Recent state tax news for this week include a state research credit update in Massachusetts, a use tax ruling involving freight charges in Mississippi, the New York Governor signing the 2026 budget bill, and South Carolina enacting legislation to fix a constitutional flaw. 

State and Local Tax developments for the week of May 19, 2025

Massachusetts: DOR Addresses Amended Research Credit Claims by Financial Institutions

The Massachusetts Department of Revenue (Department) issued a Technical Information Release (TIR) to assist financial institutions seeking to file amended returns to claim the state research credit in light of State Street Co. v. Massachusetts Commissioner of Revenue. In that case, the Massachusetts Appellate Tax Board determined that financial institutions are eligible for the research credit under the plain language of the statute, as opposed to the credit being available only to general corporations subject to the corporation excise tax as the Department had contended.

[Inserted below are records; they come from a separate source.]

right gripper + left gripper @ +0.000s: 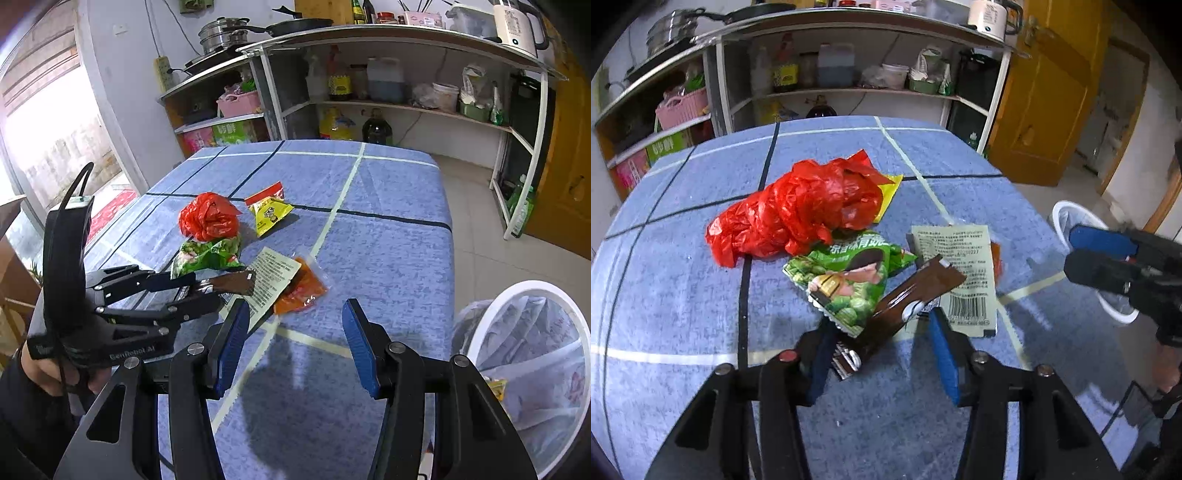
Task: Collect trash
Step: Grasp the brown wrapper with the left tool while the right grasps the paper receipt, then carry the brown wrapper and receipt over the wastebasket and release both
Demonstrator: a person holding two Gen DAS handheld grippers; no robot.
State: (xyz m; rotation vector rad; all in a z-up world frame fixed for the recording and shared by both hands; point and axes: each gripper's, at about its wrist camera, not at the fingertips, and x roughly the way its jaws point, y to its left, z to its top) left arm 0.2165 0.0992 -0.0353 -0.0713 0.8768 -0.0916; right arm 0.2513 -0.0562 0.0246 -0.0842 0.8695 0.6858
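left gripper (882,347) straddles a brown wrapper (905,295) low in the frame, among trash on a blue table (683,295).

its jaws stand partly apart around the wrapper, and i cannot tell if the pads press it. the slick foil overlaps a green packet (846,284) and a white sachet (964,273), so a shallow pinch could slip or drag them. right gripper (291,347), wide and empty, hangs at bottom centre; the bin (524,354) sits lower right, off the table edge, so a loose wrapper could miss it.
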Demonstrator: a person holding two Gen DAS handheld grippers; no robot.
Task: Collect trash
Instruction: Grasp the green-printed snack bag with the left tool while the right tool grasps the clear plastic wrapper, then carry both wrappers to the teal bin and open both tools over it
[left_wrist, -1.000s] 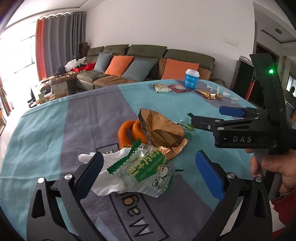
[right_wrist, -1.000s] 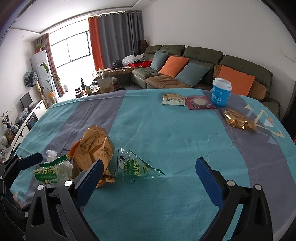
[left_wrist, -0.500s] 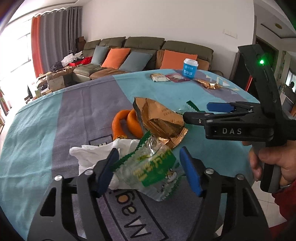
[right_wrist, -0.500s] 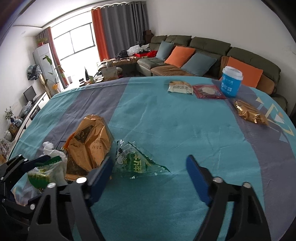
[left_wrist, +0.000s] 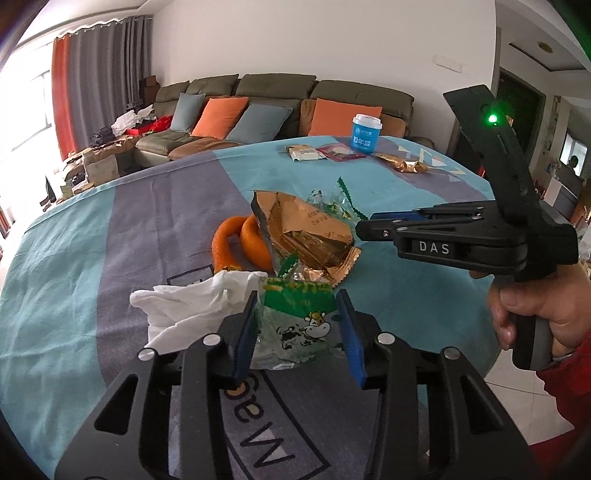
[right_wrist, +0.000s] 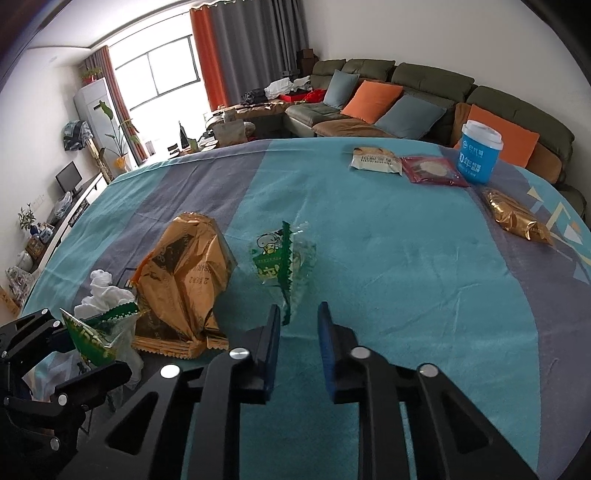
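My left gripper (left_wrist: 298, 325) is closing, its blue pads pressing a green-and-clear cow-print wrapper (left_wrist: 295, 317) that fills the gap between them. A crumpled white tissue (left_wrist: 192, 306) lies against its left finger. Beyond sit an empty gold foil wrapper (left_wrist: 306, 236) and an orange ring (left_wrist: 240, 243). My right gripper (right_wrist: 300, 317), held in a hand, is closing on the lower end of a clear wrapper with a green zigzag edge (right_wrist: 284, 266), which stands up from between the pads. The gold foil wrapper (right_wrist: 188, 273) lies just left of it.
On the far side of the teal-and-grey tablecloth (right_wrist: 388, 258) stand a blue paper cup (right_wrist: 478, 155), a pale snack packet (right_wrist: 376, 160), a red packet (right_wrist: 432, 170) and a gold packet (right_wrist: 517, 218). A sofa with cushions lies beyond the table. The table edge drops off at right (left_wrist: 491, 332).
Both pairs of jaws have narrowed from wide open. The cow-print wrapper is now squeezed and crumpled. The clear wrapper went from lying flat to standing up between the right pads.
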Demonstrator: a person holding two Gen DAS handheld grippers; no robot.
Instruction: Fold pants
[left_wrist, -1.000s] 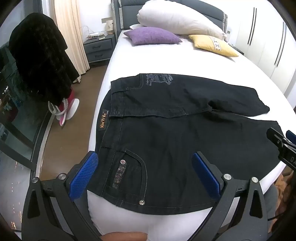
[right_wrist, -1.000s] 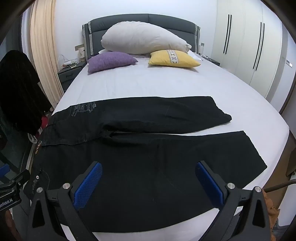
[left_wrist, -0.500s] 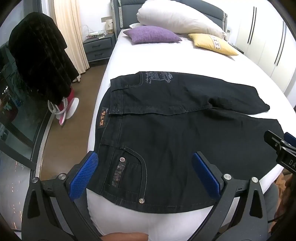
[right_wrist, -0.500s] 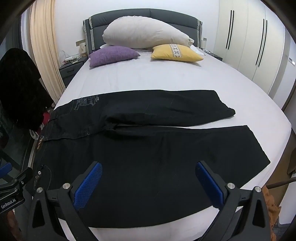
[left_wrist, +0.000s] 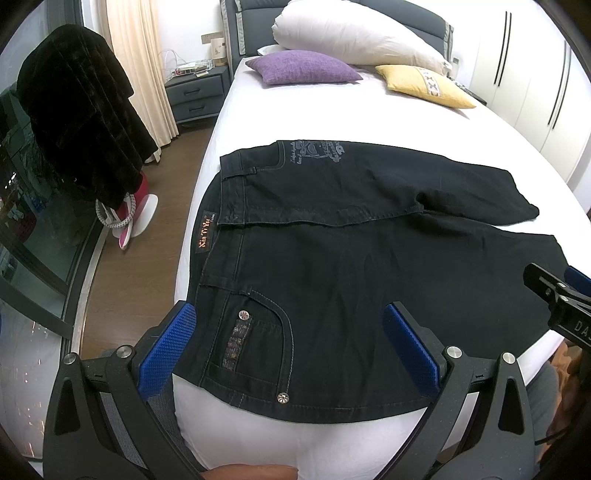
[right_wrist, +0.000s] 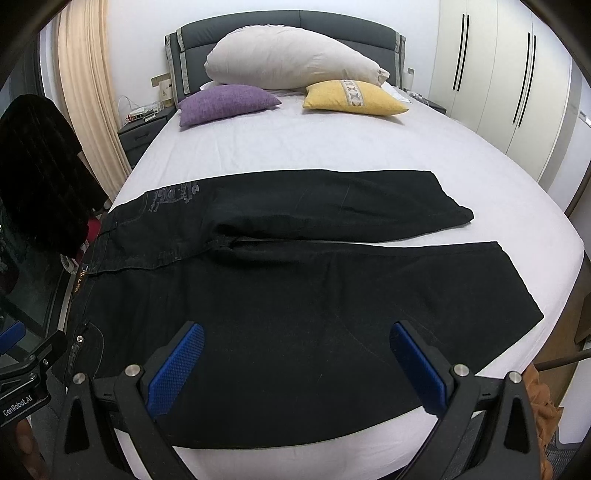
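Note:
Black jeans (left_wrist: 351, 266) lie flat on the white bed (left_wrist: 332, 110), waistband at the left, both legs stretching right; they also show in the right wrist view (right_wrist: 295, 295). My left gripper (left_wrist: 288, 343) is open and empty above the near pocket by the waistband. My right gripper (right_wrist: 295, 363) is open and empty above the near leg's middle. The far leg (right_wrist: 332, 206) lies parallel to the near one, with a narrow gap of sheet near the hems. Each gripper shows at the edge of the other's view.
A white pillow (right_wrist: 291, 62), a purple cushion (right_wrist: 225, 101) and a yellow cushion (right_wrist: 354, 98) lie at the headboard. A dark garment (left_wrist: 81, 110) hangs left of the bed over wooden floor. A nightstand (left_wrist: 195, 92) stands at back left, wardrobes (right_wrist: 509, 74) at right.
Both grippers have moved slightly forward and upward over the jeans; the view has shifted a little. The jeans have not moved. Both stay open.

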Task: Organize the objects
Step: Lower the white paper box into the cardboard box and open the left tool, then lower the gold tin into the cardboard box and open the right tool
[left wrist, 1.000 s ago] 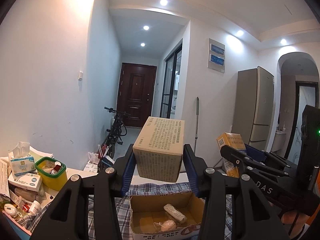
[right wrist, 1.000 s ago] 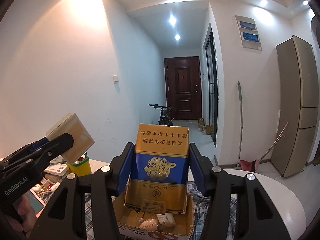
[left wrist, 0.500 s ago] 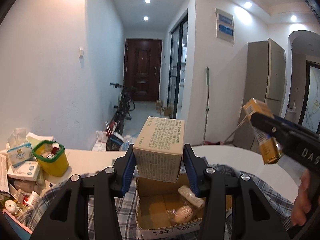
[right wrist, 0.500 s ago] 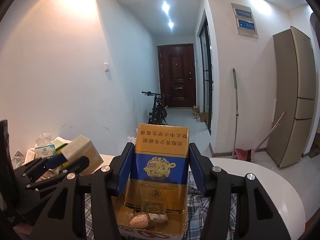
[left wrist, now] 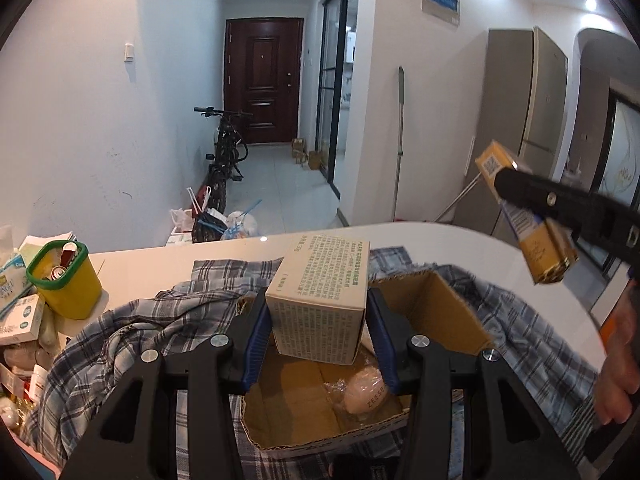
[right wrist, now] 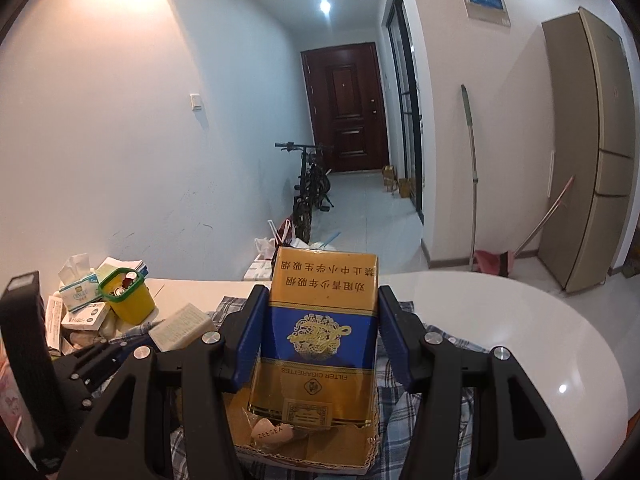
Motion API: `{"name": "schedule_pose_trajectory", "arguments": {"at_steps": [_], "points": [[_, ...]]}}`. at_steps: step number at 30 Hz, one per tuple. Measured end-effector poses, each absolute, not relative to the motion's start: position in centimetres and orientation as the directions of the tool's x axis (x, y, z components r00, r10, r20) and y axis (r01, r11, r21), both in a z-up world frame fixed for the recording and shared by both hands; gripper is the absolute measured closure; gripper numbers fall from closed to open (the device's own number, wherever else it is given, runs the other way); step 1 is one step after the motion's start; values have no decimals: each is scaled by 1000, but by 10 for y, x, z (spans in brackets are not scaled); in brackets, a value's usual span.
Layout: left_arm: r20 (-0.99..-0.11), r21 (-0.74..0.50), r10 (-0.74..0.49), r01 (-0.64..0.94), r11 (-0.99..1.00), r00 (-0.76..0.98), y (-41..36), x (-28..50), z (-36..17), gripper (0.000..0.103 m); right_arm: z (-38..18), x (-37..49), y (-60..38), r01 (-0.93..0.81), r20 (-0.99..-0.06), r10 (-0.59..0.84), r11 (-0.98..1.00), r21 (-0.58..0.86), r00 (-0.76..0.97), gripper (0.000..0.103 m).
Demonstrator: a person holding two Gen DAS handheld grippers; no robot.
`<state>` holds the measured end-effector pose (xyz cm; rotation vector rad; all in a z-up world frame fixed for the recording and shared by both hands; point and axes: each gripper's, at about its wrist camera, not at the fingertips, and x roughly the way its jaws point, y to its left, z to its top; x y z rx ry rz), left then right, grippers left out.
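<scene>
Table (left wrist: 460, 240), white, plaid cloth (left wrist: 132, 336), hallway behind

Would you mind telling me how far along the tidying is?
Done: a pink egg-shaped item lies in the cardboard box. In hand: the left gripper holds a beige carton, the right gripper a cigarette pack, both above it. Left: the clutter beside the yellow cup.
</scene>
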<state>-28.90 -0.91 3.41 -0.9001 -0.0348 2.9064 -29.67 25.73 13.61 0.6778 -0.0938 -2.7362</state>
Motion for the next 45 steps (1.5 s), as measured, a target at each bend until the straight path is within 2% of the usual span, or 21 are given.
{"name": "schedule_pose_trajectory", "arguments": {"at_steps": [5,11,13,14,15,22,32,38,41,45], "points": [[-609,-66,107,-84,-994,-786,-10,-297,22,54,132,-298,255,293,-464,-320,-947,132,-826,50],[-611,-66,103,-79,-995,-785,-11,-296,21,54,129,-298,248,297,-473,-310,-949,105,-825,50],[-604,-66,98,-72,-995,-791,-13,-296,24,38,127,-298,247,296,-477,-308,-950,103,-823,50],[-594,-65,90,-64,-996,-799,-14,-294,26,24,127,-298,246,296,-479,-308,-950,103,-822,50],[-580,-62,77,-50,-997,-811,-15,-292,29,18,126,-299,246,297,-482,-308,-950,101,-820,50],[-517,-74,15,27,-997,-856,-28,-281,45,17,114,-306,238,306,-527,-310,-947,99,-791,50],[-522,-56,24,6,-998,-853,-24,-284,46,17,70,-335,221,333,-666,-306,-938,91,-680,50],[-519,-36,15,5,-999,-854,-20,-283,47,17,64,-333,218,343,-680,-294,-937,66,-671,45],[-514,-40,15,7,-999,-858,-21,-281,48,17,66,-333,220,335,-676,-293,-940,73,-676,35],[-508,-41,13,9,-999,-861,-22,-280,49,17,73,-329,221,310,-645,-253,-950,27,-721,34]]}}
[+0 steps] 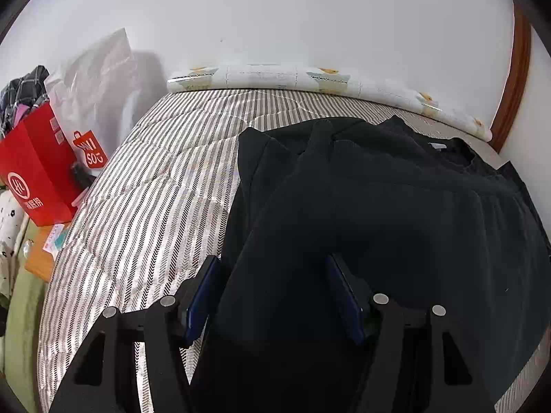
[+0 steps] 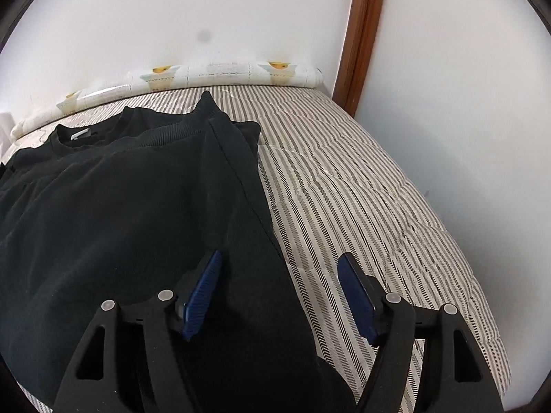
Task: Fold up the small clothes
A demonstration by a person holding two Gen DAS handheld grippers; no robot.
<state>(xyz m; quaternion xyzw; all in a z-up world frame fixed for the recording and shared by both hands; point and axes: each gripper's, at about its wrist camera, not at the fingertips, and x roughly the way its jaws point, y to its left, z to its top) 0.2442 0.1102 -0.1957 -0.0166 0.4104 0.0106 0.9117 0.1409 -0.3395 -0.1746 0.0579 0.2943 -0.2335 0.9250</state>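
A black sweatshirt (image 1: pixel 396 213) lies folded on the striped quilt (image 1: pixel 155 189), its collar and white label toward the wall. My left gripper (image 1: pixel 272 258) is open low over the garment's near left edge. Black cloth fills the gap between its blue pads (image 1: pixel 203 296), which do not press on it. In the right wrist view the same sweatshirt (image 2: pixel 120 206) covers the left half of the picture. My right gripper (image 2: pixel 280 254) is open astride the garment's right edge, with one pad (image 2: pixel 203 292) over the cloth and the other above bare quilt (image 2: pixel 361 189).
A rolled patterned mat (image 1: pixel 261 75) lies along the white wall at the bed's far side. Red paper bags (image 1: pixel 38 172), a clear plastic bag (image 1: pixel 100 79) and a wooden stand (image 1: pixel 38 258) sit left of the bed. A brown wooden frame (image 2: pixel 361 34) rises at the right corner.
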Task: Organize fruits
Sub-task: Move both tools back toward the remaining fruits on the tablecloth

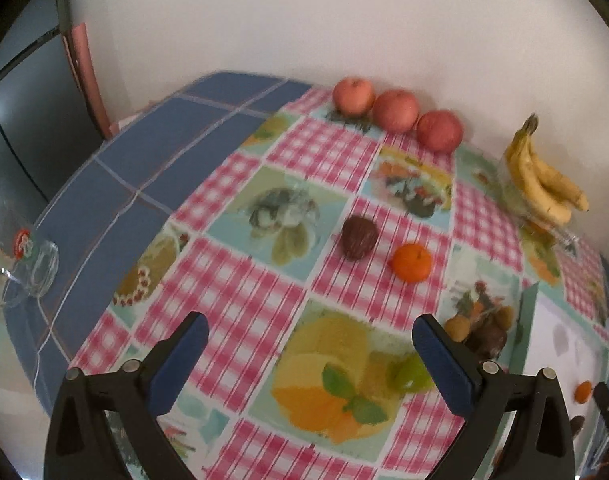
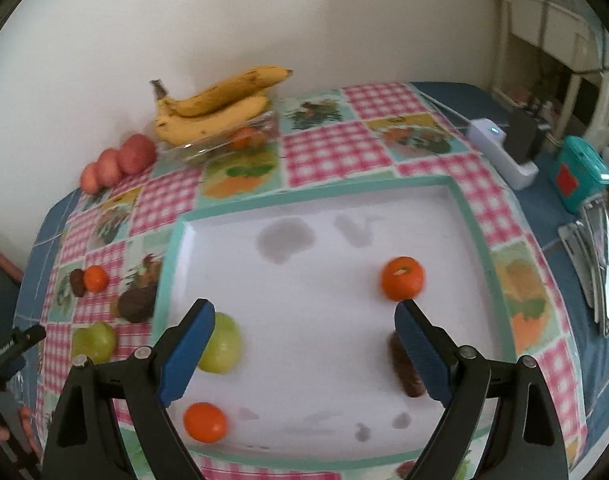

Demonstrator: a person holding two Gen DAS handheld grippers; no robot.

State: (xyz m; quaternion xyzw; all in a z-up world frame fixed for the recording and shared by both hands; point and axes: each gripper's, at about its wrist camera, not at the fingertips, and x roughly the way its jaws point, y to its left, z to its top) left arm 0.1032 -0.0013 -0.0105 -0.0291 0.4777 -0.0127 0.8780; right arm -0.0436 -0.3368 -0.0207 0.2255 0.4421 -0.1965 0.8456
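White tray [image 2: 464,216] holding two oranges [image 2: 402,279], green fruit [image 2: 224,344]; both grippers wide open, empty

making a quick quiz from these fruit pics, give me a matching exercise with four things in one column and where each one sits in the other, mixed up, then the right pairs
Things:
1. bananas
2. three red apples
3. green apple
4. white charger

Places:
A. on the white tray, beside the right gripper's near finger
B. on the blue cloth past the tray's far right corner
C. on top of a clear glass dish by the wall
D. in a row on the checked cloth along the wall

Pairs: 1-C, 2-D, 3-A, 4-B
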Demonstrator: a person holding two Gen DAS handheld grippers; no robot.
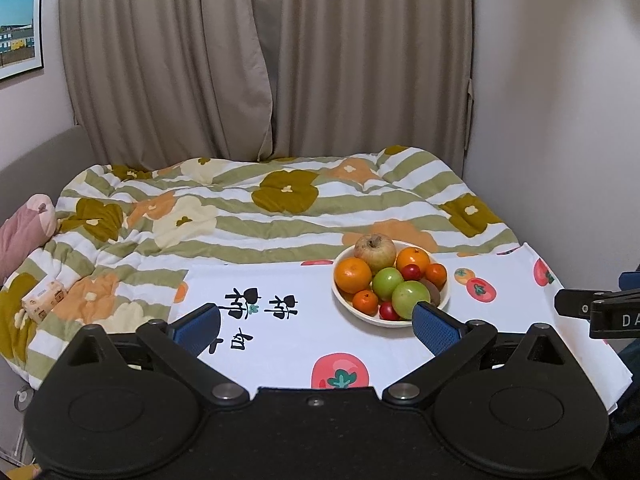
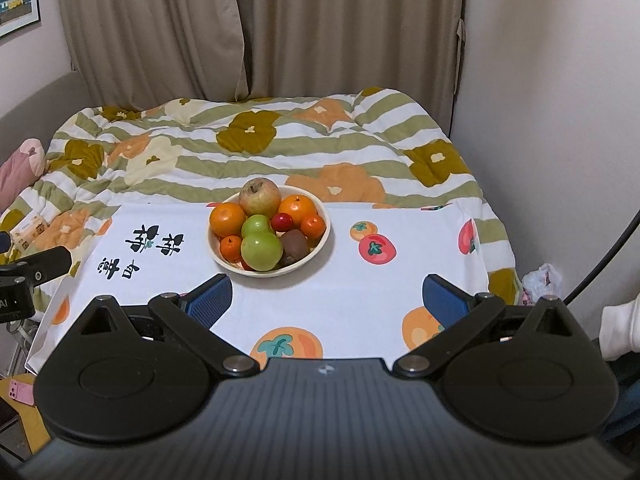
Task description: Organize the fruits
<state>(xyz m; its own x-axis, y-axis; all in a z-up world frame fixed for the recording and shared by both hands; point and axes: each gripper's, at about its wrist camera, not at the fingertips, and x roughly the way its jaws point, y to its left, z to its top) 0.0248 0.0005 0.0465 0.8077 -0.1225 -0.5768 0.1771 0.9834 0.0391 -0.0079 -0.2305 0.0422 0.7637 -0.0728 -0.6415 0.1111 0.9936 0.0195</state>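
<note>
Fruits fill a cream bowl (image 2: pixel 322 236) that stands on a white cloth (image 2: pixel 360 296) printed with persimmons and black characters, spread over a table at the foot of a bed. In the right wrist view the bowl sits just above centre, at about 11 o'clock from the right gripper (image 2: pixel 326 298), whose blue-padded fingers (image 2: pixel 212 300) are spread wide and released, holding nothing, with the bowl a little beyond and nearer the left finger. Within the bowl, a russet apple (image 2: pixel 260 197) lies at 12 o'clock, a large orange (image 2: pixel 227 219) at 10 o'clock, another orange (image 2: pixel 298 209) at 1 o'clock, and a small tangerine (image 2: pixel 313 227) at 3 o'clock. Two green apples (image 2: pixel 261 251) occupy the middle and 6 o'clock, a brown kiwi (image 2: pixel 294 245) lies at 4 o'clock, a small red fruit (image 2: pixel 283 222) rests near the centre, and a second small tangerine (image 2: pixel 230 248) sits at 8 o'clock. In the left wrist view the bowl (image 1: pixel 348 307) appears at 1 o'clock from the left gripper (image 1: pixel 316 320), which is likewise released and empty; its right finger pad (image 1: pixel 434 326) overlaps the bowl's near rim in the picture, though whether it touches cannot be told. The quilt (image 1: pixel 248 216) with green stripes and large flowers covers the bed behind, beige curtains (image 1: pixel 260 60) hang at the far wall, a framed picture (image 1: pixel 18 32) hangs at 10 o'clock, and a tissue pack (image 1: pixel 43 297) lies on the quilt at 9 o'clock.
</note>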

In the TIR, the Department acknowledged that financial institutions may seek to file amended returns taking advantage of the credit in open years. The Department intends to waive a regulatory requirement that requires a taxpayer to elect into an “alternative simplified method” for computing the credit on its original return. Instead, the Department will permit a financial institution affected by State Street to make the election on its amended return, and it intends to promulgate an updated version of the regulation to that effect. Please contact Nikhil Sequeira for more information on TIR 25-3.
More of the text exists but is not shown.